PROBLEM: Copy the listing below line for line, from its opening line to the one with "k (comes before", both included; stop there.

== == ==

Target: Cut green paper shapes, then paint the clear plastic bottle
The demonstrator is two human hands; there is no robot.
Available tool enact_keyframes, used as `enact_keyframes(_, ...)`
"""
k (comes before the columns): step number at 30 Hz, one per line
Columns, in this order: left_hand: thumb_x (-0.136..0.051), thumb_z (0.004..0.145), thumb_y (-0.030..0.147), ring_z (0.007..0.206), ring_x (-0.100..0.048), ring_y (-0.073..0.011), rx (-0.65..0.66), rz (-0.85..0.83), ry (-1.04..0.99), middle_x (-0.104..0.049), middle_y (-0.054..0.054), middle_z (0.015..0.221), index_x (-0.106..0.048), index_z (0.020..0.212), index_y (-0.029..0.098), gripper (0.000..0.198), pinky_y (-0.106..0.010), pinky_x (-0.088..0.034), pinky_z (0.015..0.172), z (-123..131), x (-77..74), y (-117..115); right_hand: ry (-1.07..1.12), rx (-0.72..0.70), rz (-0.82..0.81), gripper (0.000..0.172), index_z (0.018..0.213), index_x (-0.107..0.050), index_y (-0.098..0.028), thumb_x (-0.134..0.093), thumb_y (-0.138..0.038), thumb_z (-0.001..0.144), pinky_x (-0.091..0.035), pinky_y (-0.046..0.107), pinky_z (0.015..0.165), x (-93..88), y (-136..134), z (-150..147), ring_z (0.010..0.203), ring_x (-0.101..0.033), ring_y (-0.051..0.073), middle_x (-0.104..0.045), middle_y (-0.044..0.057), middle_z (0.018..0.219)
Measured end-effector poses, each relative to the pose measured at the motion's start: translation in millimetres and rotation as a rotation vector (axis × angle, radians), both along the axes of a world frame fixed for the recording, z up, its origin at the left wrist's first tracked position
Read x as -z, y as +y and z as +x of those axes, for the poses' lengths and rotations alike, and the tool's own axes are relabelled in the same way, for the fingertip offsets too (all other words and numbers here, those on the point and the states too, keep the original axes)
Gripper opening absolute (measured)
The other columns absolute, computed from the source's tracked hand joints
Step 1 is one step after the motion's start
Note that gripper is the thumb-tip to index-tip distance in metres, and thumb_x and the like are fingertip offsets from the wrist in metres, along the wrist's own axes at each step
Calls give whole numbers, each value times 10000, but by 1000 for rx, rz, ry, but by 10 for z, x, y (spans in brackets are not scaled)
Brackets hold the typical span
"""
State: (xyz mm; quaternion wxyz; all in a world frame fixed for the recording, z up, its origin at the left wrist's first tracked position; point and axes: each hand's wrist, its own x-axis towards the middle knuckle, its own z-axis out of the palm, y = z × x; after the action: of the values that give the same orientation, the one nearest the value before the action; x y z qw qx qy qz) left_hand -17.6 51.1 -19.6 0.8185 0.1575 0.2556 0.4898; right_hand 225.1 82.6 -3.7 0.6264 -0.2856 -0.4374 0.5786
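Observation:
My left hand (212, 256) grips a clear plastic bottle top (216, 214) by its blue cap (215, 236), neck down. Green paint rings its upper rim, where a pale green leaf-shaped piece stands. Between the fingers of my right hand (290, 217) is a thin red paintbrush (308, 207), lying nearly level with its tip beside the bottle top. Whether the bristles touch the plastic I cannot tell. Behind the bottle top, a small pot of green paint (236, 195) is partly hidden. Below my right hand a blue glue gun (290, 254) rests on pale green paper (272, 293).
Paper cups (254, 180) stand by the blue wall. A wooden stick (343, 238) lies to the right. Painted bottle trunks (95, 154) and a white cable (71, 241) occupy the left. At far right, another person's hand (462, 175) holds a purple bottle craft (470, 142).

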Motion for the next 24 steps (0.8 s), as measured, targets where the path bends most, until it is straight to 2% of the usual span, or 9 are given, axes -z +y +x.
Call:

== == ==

ANSWER TO THIS PROBLEM:
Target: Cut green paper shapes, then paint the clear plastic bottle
The demonstrator is two human hands; there is no robot.
Available tool enact_keyframes, used as `enact_keyframes(_, ...)`
"""
k (comes before the columns): step number at 30 Hz, one per line

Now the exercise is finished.